Из-за полного равнодушия к религии Раф умудрился прилететь в Москву в день, который считал вполне будним, именно в один из самых светлый православных праздников – в Радоницу. По его счастью, дороги в Москву были пусты – народ еще не возвращался с кладбищ, где поминал близких, поэтому он сам и двое его китайских охранников добрались до Измайлова всего за час. Лимузин из не задававшей вопросов конторы выгрузил их на парадное крыльцо и отбыл до востребования. Кто и как весь этот прием организовал и что должно было случиться далее – знал разве что Авирам.

Внешним видом особняка Раф был потрясен. Посреди парка, на ветвях которого лопались почки, стояло нечто, напоминавшее множество сросшихся шахматных фигур, притом фигуры были собраны не только из разных комплектов, но сами комплекты были взяты из разных эпох. Готические шпили, минареты, контуры китайских пагод переходили в строго классические фронтоны, опирающиеся на стены древнерусских палат – от всего этого рябило в глазах. Но для компьютерного гения все это пока не существовало, потому как от пальм Санта-Моники он попал в страну елок и осин.

Проведя в самолете одиннадцать часов, ничего, кроме адаптации к обстановке, Раф не хотел, смена часовых поясов всегда действовала на него убийственно. Он едва бросил приветствие хозяйке – и ушел в приготовленный для него номер. Нечего и говорить, что обычно его занимал принц, и в особняке все почти всерьез именовали его «люксом для новобрачных», не особо заморачиваясь получавшейся многосмыслицей.

Китайских охранников дальше тамбура он не пустил, у себя в Санта-Монике он и вовсе их бы выгнал, но Шу все же волновалась за него. Декоративная обслуга в виде раввина, повара, кого-то еще и еще много кого, разве что не духового оркестра, была отобрана Авирамом и прибывала ночью. Раньше утра среды великий человек просыпаться не планировал, однако много проспал в самолете, и сон пришел к нему далеко не сразу. Наконец, не выдержав, открыл экран и проверил почту. Более чем ожидаемо в приоритете оказалась картинка без голосового и даже без текстового сообщения.

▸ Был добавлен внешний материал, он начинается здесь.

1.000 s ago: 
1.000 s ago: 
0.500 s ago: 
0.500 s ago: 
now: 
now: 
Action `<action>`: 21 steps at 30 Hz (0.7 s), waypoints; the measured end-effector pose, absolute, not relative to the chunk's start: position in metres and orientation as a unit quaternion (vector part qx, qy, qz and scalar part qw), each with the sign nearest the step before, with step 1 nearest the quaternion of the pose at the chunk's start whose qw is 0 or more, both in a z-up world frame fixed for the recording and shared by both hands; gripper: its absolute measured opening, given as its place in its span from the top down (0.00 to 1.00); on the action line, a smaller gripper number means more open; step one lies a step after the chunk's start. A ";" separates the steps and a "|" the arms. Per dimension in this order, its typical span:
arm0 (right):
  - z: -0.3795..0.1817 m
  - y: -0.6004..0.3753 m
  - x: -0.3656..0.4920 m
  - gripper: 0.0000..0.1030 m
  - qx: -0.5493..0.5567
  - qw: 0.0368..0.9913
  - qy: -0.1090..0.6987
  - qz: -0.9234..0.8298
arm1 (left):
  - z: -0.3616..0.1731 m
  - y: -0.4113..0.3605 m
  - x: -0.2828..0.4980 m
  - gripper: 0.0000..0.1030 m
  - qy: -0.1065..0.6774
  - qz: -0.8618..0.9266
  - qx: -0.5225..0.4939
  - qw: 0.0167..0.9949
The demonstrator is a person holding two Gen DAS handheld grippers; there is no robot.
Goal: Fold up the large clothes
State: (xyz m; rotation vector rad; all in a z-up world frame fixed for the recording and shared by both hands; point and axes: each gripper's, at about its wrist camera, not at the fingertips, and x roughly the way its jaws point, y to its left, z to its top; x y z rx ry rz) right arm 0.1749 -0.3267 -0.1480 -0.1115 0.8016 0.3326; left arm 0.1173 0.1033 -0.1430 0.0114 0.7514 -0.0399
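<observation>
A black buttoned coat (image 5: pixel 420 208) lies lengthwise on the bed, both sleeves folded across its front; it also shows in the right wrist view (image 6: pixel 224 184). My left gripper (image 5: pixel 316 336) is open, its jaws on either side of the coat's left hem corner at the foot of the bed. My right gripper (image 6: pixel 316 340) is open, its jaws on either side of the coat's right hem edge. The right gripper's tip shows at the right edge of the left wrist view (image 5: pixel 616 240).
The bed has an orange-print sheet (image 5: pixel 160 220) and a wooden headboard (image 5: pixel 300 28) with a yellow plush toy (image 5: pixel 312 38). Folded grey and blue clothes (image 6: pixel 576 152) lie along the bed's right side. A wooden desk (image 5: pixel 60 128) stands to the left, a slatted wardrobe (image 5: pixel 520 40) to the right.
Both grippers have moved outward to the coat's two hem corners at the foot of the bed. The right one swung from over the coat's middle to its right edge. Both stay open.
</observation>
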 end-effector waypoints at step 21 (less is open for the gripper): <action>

На веранде в кругу четырех неизвестных, но опрятных чернокожих сидел управляющий. Ни одно лицо ничего интересного не выражало, игра ни на какой обещанный техасский холдем не походила. Однако игра опознавалась: на столе перед Авирамом лежали кости со знаками точек, бамбуков и символов, и это со всей определенностью указывало на изобретенный чуть ли не Конфуцием маджонг. Намек был очевиден: делай что решили с женой, партнеры извещены и появятся, потом обсудим.

Слишком уж прямой текст послания Рафа покоробил. Мог бы просто послать пейзаж с пагодой на Тайшане, все бы ясно было. Какое же это гусиное перо за тысячу ли, китайский символ письма? Взял – и все секреты прямо выложил. Проболтался, короче. В расстроенных чувствах Раф наконец-то заснул.

Хотя проснулся он по московским часам рано, за окном уже цвел рассвет среды восемнадцатого, по народному календарю дня «Федул-губы-надул», когда в деревнях открывают настежь окна и проветривают жилье, изгоняя скопившийся за зиму дурной запах. Рафу до всех календарей дела не было, больше недели он в Москве оставаться вообще не планировал. Он протер глаза и увидел, что лежит под балдахином и смотрит прямо в расположенное над постелью широкое зеркало Балдахин опирался на витые мавританские колонны, на пологе сияли фениксы и китайские драконы, а стены были увешаны изогнутыми саблями. Удивить Рафа было трудно, хотя мысль о том, что архитектор и дизайнер над владельцами особняка поиздевались, в голову ему пришла.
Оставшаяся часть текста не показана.